**Your task**
Would you please return the lines of the entries below starting at the line that has "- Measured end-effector" and ending at the line that has "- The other", both included, exactly as they are?

**Available data**
........

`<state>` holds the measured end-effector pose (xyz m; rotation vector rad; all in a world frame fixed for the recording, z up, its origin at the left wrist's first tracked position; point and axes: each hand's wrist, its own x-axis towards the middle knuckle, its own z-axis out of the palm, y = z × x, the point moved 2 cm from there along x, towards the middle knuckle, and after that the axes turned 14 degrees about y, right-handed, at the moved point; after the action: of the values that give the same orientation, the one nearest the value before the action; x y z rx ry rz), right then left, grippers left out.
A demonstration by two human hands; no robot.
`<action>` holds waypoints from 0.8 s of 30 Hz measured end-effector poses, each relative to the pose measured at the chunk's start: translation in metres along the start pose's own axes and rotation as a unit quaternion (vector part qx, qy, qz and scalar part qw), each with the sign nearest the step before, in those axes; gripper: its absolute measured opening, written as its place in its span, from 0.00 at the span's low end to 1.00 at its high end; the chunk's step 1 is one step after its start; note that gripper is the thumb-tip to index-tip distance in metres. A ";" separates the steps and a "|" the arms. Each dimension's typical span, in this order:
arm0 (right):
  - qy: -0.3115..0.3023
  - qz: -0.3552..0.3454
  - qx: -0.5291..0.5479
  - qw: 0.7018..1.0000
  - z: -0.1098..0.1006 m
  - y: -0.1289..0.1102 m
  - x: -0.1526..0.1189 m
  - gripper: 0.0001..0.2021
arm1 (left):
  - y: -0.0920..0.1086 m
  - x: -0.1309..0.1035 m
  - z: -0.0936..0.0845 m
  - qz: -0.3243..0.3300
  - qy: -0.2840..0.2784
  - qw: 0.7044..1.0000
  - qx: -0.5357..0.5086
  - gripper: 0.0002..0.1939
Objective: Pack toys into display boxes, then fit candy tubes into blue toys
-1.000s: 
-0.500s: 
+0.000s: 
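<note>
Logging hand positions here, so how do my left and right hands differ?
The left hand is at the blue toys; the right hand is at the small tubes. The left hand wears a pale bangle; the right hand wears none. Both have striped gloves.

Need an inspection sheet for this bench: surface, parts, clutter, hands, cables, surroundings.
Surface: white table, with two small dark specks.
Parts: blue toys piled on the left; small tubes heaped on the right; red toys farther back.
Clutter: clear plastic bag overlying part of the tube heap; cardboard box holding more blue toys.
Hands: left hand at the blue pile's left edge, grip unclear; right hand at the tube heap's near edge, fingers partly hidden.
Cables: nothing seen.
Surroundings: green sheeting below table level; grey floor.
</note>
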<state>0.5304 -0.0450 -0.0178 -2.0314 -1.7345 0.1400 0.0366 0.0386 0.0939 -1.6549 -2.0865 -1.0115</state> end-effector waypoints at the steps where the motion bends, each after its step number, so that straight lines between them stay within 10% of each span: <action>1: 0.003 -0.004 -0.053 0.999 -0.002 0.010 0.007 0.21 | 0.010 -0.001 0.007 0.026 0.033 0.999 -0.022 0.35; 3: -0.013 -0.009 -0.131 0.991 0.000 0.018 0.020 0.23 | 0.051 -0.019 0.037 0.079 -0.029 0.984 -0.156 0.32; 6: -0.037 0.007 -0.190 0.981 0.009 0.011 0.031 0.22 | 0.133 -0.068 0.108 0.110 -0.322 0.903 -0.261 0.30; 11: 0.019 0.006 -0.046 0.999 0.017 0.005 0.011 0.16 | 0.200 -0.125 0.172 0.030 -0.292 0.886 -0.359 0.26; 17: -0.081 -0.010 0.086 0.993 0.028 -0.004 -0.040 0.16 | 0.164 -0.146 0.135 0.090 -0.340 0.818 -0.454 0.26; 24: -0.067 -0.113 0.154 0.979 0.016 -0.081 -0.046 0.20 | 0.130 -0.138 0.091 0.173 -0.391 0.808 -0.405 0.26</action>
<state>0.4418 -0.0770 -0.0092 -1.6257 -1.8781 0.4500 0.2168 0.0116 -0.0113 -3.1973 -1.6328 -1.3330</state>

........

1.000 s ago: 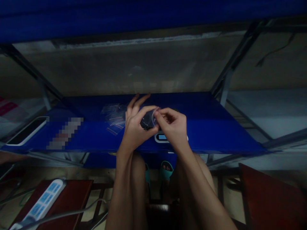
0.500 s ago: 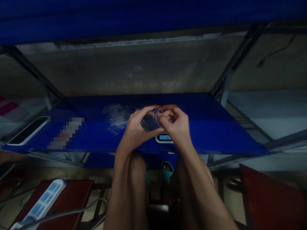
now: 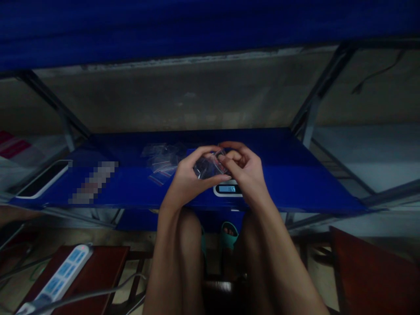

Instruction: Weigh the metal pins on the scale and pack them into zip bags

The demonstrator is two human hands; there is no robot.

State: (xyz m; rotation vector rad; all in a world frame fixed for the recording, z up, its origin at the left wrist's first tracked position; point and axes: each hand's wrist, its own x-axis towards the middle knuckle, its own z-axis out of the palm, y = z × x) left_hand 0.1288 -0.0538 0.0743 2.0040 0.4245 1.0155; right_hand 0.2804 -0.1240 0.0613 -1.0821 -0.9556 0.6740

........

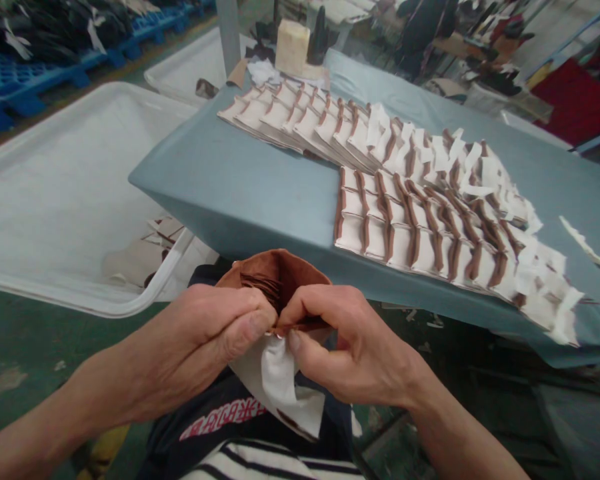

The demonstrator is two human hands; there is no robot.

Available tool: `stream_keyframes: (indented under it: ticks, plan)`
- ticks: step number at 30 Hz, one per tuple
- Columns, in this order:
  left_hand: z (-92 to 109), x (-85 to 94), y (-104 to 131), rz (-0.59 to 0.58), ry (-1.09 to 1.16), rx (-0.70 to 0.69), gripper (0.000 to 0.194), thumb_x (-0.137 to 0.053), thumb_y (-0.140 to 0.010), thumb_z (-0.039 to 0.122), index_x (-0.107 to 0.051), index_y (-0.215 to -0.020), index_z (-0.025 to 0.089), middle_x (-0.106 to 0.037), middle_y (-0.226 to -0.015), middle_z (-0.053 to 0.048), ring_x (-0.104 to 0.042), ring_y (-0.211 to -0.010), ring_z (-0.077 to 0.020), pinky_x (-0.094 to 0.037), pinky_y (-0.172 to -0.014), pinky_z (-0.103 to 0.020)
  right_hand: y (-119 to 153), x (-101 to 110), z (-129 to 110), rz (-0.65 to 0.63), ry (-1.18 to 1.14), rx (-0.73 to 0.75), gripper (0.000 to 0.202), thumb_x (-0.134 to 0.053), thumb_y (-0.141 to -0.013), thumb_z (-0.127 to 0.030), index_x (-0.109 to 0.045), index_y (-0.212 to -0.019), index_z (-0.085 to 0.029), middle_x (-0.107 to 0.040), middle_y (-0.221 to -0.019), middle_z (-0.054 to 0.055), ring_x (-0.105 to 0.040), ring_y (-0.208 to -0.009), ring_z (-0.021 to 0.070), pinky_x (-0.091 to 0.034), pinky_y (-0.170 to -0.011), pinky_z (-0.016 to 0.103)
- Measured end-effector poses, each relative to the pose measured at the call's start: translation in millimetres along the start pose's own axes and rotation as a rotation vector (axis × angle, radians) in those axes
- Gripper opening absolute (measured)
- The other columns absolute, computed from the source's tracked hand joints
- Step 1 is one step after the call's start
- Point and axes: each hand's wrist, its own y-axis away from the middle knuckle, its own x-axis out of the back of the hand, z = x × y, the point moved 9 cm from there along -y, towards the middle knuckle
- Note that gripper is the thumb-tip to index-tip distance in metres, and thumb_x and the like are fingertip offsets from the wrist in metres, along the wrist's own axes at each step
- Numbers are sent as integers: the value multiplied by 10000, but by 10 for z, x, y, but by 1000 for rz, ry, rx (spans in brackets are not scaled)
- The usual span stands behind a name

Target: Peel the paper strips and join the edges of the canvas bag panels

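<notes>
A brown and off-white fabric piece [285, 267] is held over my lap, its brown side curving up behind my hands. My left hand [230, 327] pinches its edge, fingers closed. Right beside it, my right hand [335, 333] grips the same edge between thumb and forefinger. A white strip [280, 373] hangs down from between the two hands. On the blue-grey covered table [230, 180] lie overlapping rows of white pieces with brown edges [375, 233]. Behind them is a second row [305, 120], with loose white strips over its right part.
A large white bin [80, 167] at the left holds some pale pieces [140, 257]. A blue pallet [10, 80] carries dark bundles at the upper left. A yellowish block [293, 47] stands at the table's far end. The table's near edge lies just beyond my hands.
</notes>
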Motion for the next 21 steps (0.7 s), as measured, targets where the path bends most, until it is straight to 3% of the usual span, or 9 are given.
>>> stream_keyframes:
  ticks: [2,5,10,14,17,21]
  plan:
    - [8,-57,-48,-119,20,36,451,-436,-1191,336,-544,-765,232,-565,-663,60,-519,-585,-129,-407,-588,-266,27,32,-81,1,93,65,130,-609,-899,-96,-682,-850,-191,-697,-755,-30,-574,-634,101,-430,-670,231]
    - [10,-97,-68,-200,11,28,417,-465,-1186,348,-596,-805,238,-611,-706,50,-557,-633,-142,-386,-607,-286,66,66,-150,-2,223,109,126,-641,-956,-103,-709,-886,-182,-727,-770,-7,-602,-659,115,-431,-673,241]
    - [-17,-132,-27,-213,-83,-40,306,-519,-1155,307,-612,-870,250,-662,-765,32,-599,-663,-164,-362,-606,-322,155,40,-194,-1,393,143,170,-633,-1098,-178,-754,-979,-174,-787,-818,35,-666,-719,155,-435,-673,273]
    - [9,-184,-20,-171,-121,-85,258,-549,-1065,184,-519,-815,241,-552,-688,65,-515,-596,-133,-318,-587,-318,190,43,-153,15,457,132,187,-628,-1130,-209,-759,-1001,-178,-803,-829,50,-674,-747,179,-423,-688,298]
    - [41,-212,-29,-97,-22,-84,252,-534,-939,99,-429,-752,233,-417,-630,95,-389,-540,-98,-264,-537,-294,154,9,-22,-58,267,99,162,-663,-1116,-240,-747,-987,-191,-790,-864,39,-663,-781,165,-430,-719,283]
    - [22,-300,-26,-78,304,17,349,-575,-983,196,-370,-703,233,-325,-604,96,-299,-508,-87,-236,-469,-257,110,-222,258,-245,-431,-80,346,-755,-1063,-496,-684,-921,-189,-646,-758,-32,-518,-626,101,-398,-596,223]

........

**Response area**
- Measured end-effector poses, each relative to the pose measured at the call's start: translation in millimetres along the start pose's own axes and rotation as a rotation vector (axis × angle, radians) in those axes
- Gripper opening absolute (measured)
- The other columns absolute, computed from the source's tracked hand joints

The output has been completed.